Memoirs of an Invisible Man
The Navigator: A Medieval Odyssey
National Parks Adventure
Dream Big: Engineering Our World
Now on Video-on-Demand:
The Barn (Terror Films, 90 minutes, Unrated, Video-on-Demand): As soon as The Barn starts playing, it’s clear that writer-director Justin M. Seaman is going for a retro-1980’s vibe with his tale of Halloween terror set in 1989.
The cold open, set several decades earlier on Halloween night, is a solid throwback complete with a church full of children receiving a dire warning from the town pastor to avoid the local farm and stick to the designated houses where candy is being dispensed.
Of course, two kids, a young boy and girl, ignore the warning and make a beeline for the barn. The girl confidently steps up to the door and knocks. That’s when three evil figures appear, a boogeyman, a pumpkin king and a scarecrow, and promptly deliver a pickaxe to the little girl’s skull.

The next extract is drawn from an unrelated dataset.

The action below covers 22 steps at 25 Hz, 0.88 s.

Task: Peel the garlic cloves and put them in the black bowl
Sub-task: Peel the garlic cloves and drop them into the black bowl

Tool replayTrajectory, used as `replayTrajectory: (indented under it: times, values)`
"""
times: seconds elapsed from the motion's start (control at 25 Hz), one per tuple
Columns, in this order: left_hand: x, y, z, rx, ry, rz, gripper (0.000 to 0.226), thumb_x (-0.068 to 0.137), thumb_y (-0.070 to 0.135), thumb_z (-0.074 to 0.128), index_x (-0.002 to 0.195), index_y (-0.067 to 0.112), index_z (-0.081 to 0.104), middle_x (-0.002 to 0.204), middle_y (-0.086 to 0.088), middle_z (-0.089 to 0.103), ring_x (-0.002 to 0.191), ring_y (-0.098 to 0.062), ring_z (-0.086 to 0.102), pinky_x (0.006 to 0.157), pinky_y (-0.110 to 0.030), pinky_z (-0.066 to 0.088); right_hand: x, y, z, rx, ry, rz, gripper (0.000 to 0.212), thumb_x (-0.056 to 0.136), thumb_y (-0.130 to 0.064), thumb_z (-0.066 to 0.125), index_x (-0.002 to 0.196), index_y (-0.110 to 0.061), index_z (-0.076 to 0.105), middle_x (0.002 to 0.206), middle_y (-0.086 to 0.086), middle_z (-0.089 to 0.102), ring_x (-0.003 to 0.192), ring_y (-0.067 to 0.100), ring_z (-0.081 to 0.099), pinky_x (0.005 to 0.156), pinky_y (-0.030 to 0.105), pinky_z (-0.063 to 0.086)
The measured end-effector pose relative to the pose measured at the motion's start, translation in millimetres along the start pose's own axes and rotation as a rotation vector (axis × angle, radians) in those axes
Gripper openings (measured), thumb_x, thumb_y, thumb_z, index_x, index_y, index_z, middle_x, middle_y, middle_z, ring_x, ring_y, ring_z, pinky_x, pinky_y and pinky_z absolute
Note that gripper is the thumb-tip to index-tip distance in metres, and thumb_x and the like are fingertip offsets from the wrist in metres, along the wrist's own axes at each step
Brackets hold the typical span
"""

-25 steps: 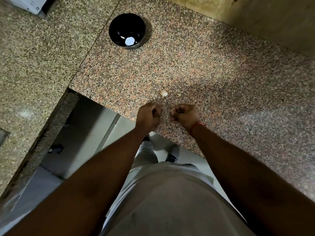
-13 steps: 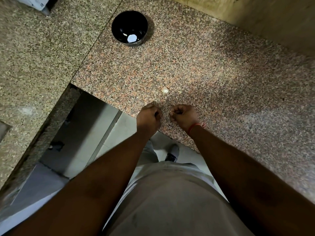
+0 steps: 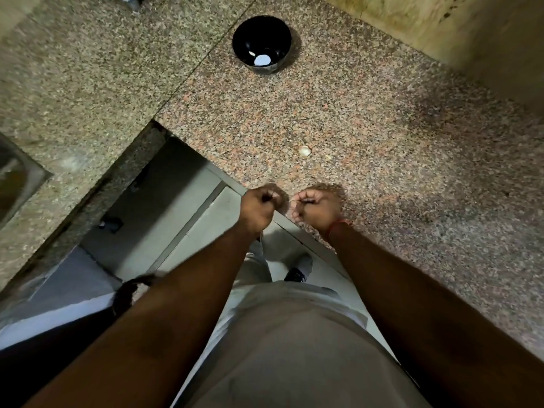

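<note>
So between my hands and the black bowl [image 3: 261,39] it's basically open granite counter [image 3: 368,119], a straight run with only one loose garlic clove [image 3: 304,150] sitting on the way, well short of the bowl and a bit right of its line. There's a tiny pale scrap [image 3: 327,157] just right of that clove. Right of the bowl the wall [image 3: 441,28] closes things off. Left of the bowl runs a seam, then more bare stone. Down-left of the bowl the counter edge drops away to the floor [image 3: 182,213], so no support there.
</note>
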State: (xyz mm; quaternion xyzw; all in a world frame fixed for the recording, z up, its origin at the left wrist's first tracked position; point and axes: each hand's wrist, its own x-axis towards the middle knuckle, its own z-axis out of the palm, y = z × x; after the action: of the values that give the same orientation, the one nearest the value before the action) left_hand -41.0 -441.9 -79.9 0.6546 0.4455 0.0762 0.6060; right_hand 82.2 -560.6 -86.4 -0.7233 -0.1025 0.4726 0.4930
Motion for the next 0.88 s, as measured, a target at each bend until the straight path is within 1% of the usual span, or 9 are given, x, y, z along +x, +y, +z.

Well, allrighty, that’s a good start.
Sadly, things don’t improve from there. Sam (Mitchell Musolino) lives by a very specific code, what he calls the Rules to Halloween. He and his best friend Josh (Will Stout) run a haunted house based on the legend of the three evil spirits that were introduced in the opening.
Sam and Josh hook up with several other high school students and make their way to an All Hallow’s Eve concert by a popular rock band. Along the way, they make a detour and wind up – you guessed it – at the barn.
Here’s the problem: Sam’s rules are great, but he fails to follow them. All of his friends make dumb decisions. And the majority of gore is kept offscreen or rendered in a way that’s it’s difficult to appreciate.
Not even a healthy smattering of bare boobs can save The Barn from being more trick than treat.